Women affected by the equalisation of the state pension age, and the lack of communication thereafter, have been left in a “grotesquely disadvantaged” situation, according to Work and Pensions Committee chair, Frank Field.
The committee is publishing a series of correspondence with the government and the Women Against State Pension Inequality (Waspi) campaign today ahead of a Commons debate: “State pension equalisation for women born in the 1950’s”, led by Patricia Gibson MP.
Commenting on the correspondence, Field said: “Since the Committee published its report on this matter, I have received a couple of hundred letters from women who I believe have been put in a grotesquely disadvantaged position by the government.”
Earlier this month (6 November), state pension age equalisation came into force, following legislation to increase the female state pension age first signed in 1995 (The Pensions Act 1995), and accelerated in the Pensions Act 2011.

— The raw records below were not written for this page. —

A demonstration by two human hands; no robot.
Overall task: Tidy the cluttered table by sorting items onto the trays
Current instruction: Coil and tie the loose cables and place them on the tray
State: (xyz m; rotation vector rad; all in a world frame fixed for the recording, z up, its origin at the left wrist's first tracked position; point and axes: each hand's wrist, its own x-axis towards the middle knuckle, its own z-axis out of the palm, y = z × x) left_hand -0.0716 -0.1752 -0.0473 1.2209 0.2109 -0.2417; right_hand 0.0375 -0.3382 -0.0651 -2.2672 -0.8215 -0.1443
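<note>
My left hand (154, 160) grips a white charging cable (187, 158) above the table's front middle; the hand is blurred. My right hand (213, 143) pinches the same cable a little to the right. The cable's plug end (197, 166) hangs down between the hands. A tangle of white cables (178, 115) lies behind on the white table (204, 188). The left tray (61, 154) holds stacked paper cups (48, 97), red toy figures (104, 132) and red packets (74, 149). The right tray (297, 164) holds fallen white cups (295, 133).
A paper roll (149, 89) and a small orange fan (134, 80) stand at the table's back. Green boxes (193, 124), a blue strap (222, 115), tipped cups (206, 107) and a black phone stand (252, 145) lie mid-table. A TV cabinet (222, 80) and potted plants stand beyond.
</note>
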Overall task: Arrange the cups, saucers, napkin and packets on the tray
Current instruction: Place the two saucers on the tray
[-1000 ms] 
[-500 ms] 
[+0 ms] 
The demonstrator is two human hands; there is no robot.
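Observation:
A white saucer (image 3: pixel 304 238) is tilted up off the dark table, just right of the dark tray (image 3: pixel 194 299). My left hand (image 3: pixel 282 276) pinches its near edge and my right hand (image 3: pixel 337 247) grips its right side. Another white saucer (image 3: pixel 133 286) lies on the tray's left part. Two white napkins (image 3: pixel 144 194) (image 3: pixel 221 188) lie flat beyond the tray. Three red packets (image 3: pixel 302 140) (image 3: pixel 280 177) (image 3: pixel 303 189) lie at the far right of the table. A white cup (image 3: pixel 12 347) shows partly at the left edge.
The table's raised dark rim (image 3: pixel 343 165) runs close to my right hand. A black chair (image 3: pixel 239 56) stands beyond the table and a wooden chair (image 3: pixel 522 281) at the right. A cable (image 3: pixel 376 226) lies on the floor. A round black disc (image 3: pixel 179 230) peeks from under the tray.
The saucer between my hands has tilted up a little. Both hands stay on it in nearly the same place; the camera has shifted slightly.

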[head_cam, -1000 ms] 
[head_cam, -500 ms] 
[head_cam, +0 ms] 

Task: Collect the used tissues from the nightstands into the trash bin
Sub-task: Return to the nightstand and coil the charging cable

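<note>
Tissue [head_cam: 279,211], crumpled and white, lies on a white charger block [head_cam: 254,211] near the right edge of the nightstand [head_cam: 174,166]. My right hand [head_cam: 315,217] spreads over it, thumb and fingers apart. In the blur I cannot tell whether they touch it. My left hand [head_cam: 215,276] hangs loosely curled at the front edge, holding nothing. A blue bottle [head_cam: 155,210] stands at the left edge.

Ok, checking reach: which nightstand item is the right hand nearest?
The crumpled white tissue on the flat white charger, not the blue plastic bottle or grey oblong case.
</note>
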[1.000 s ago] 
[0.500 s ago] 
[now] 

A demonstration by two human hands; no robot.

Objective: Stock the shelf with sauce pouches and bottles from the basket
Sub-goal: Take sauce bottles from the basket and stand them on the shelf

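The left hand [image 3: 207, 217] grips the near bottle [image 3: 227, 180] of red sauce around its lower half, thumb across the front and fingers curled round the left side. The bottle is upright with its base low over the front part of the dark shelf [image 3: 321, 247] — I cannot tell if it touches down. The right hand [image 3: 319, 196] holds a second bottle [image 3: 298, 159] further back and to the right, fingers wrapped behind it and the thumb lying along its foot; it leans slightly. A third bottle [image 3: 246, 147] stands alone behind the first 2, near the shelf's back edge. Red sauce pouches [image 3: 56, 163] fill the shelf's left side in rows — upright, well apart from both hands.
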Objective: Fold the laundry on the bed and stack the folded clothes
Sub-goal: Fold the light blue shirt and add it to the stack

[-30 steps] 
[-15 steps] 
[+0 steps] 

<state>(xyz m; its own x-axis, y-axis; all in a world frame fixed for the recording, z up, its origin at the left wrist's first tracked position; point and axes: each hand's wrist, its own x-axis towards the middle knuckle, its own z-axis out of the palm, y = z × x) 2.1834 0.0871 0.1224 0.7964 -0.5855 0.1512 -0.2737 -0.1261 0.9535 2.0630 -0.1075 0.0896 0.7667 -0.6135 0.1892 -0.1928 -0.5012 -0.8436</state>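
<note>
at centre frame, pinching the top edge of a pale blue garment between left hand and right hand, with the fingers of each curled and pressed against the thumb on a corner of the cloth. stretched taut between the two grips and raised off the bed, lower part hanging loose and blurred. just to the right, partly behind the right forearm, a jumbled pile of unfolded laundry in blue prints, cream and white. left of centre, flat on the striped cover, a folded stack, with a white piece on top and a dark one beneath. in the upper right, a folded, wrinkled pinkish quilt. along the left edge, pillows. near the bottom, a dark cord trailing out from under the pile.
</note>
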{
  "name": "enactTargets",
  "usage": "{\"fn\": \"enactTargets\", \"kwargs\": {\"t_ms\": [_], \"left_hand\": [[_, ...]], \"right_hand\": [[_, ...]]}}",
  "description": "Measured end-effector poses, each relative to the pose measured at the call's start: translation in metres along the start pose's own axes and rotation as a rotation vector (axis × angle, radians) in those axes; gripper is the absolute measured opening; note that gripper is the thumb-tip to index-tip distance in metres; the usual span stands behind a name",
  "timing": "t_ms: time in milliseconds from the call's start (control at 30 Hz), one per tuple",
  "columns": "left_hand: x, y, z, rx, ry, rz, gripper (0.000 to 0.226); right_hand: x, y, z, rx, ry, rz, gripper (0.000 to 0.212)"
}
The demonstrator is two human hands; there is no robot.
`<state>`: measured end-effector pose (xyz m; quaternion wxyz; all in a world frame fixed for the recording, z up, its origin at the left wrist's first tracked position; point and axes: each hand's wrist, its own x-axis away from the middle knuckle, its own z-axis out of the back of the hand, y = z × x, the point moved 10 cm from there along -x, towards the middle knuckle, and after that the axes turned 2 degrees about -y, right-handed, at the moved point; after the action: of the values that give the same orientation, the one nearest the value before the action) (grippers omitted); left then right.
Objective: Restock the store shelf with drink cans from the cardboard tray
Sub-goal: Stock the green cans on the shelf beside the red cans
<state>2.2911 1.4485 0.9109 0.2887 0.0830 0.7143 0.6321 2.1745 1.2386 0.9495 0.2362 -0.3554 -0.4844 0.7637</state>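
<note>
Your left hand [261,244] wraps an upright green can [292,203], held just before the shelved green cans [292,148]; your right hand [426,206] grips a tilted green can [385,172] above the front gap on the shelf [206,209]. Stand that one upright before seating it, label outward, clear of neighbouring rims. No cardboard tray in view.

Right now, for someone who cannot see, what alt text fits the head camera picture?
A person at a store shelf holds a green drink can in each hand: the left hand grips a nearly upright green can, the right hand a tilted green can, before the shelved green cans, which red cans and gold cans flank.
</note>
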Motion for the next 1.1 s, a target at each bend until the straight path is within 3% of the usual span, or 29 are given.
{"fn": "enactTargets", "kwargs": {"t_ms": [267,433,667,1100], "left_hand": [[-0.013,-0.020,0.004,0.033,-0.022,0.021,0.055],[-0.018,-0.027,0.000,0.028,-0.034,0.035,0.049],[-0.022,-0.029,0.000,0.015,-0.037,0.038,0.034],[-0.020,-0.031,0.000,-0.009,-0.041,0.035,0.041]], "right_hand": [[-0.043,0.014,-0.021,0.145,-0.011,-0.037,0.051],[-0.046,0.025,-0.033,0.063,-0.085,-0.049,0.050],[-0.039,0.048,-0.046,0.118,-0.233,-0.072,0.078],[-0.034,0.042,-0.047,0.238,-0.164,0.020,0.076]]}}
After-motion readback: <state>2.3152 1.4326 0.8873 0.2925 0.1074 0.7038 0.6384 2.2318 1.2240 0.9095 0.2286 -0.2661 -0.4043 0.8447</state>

Field added: “All these letters [he has received] have conveyed the hardship and sense of injustice felt by affected women, a number of whom have said that they want to leave work now, even if that meant a slightly reduced pension.”
The state pension age for both men and women is now 65. However, the equalised state pension age is due to rise to 66 by October 2020.
Campaign groups, such as the Waspi, have maintained their complaint that the changes outlined in the 1995 were not sufficiently communicated to those affected.
Recent protests, such as during Philip Hammond’s budget speech, have fallen on deaf ears, and most campaign group’s efforts to influence the government have been unsuccessful.